**DATA**.
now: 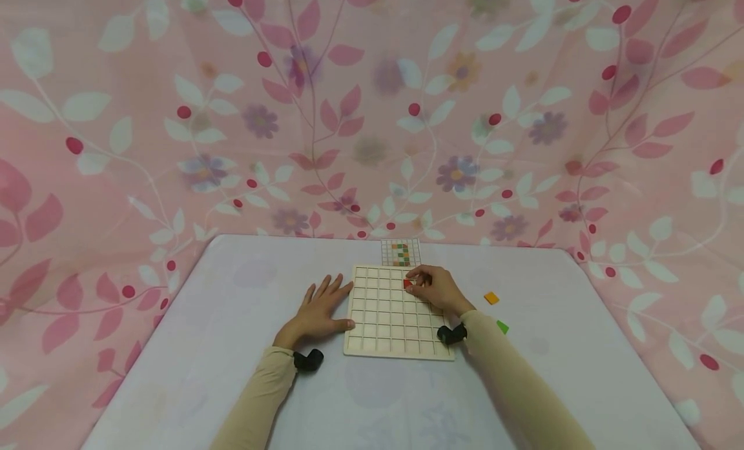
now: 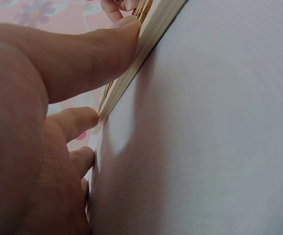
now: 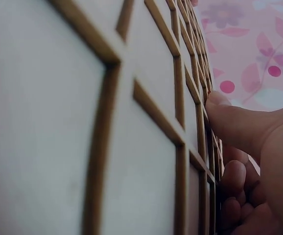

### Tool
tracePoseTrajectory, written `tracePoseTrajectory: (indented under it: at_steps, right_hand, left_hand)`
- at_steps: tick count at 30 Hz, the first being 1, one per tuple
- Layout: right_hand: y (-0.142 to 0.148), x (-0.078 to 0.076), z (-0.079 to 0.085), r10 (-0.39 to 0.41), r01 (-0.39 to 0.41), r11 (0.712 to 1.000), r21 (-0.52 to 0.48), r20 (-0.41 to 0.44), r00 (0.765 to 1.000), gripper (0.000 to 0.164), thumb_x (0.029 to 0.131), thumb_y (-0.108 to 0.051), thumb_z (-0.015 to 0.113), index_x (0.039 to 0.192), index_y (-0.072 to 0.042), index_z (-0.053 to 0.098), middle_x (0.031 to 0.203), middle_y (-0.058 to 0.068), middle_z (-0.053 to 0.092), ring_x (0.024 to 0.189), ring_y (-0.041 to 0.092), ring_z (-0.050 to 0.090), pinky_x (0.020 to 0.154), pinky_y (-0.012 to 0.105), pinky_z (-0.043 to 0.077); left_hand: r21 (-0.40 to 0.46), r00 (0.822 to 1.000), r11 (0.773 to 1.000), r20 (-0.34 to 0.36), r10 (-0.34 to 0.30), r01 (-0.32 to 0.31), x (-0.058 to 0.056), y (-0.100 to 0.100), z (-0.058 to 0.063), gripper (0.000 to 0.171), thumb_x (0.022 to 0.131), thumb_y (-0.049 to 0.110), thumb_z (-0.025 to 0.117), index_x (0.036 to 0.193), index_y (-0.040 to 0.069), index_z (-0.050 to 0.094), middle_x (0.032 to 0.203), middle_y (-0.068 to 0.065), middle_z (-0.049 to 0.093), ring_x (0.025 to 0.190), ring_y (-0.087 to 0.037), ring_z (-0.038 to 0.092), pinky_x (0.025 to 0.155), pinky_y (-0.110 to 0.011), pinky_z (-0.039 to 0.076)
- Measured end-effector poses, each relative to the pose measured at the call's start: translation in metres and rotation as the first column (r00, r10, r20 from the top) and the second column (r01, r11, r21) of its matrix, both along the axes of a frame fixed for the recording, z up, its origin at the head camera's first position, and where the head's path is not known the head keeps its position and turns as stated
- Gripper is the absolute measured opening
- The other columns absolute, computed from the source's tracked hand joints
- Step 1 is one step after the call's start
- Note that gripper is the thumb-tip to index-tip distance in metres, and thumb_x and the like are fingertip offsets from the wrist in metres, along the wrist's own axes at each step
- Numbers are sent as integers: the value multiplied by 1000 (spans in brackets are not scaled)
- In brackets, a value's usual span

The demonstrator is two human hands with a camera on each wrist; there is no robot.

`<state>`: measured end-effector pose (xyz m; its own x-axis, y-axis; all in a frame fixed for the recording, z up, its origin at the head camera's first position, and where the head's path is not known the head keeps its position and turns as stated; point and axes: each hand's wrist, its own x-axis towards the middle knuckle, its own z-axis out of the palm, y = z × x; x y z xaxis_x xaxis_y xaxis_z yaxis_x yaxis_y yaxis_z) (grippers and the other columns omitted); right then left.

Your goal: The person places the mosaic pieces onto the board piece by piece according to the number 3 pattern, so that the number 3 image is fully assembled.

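A wooden grid board [image 1: 378, 321] lies on the table, its squares divided by raised strips. My right hand [image 1: 434, 288] is over the board's upper right part, thumb and fingers pinching a small red tile [image 1: 407, 284] at one of the squares. Whether the tile is fully down in its square I cannot tell. On the board's left side my left hand [image 1: 316, 314] lies with fingers spread, its thumb and index fingertips touching the edge. In the left wrist view the thumb [image 2: 97, 58] presses on the board's rim [image 2: 151, 36].
Behind the board lies a pattern card [image 1: 400, 252] printed with orange, green and red squares on a grid. To the right are an orange tile [image 1: 491, 298] and a green tile [image 1: 502, 327], the latter partly behind the right sleeve. A pink floral curtain [image 1: 372, 114] hangs beyond the white-covered table [image 1: 232, 308].
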<state>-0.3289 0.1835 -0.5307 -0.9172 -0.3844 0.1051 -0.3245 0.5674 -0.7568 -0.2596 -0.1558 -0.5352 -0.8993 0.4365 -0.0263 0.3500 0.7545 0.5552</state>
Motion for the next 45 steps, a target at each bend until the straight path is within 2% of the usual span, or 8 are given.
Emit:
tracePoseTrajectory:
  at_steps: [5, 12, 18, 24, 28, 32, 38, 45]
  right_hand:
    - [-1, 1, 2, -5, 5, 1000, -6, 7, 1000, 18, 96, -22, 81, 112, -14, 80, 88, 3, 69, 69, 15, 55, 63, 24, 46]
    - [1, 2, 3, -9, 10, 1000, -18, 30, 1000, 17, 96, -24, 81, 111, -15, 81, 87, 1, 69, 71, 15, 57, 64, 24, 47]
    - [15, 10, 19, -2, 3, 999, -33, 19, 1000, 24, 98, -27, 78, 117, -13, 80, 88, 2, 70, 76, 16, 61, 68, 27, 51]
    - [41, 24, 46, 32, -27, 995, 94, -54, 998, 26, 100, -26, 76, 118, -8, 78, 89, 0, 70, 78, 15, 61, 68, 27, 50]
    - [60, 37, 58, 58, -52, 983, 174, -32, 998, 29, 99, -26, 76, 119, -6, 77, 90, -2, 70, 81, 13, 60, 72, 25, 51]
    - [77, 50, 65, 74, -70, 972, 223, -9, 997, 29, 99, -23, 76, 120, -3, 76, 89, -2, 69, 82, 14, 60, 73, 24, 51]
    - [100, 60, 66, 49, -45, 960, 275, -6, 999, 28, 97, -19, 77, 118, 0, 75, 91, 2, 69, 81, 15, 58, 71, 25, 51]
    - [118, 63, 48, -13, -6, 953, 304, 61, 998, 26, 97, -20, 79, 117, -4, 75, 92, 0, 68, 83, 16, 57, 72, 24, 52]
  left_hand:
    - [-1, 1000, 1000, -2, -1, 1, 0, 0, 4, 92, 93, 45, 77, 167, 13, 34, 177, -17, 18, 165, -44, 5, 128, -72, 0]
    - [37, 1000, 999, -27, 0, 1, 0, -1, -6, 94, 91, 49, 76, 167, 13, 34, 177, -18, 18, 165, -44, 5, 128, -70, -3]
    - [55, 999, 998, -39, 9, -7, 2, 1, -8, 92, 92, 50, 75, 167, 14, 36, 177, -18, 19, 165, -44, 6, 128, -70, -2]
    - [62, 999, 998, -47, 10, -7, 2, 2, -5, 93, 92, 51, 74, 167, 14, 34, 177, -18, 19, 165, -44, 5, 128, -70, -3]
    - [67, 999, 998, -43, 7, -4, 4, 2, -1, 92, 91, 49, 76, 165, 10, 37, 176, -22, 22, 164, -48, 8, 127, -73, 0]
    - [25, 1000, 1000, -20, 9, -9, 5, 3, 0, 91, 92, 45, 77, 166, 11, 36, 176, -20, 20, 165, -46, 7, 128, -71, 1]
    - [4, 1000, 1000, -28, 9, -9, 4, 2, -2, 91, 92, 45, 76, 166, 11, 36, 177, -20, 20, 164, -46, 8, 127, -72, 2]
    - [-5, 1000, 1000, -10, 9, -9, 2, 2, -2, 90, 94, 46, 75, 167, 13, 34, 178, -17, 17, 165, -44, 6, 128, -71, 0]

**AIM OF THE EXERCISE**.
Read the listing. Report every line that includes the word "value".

**SOLUTION TO THE EXERCISE**.
- Numbers are sent as integers: the value multiplied by 1000 (spans in brackets are not scaled)
- In brackets, a value's usual span

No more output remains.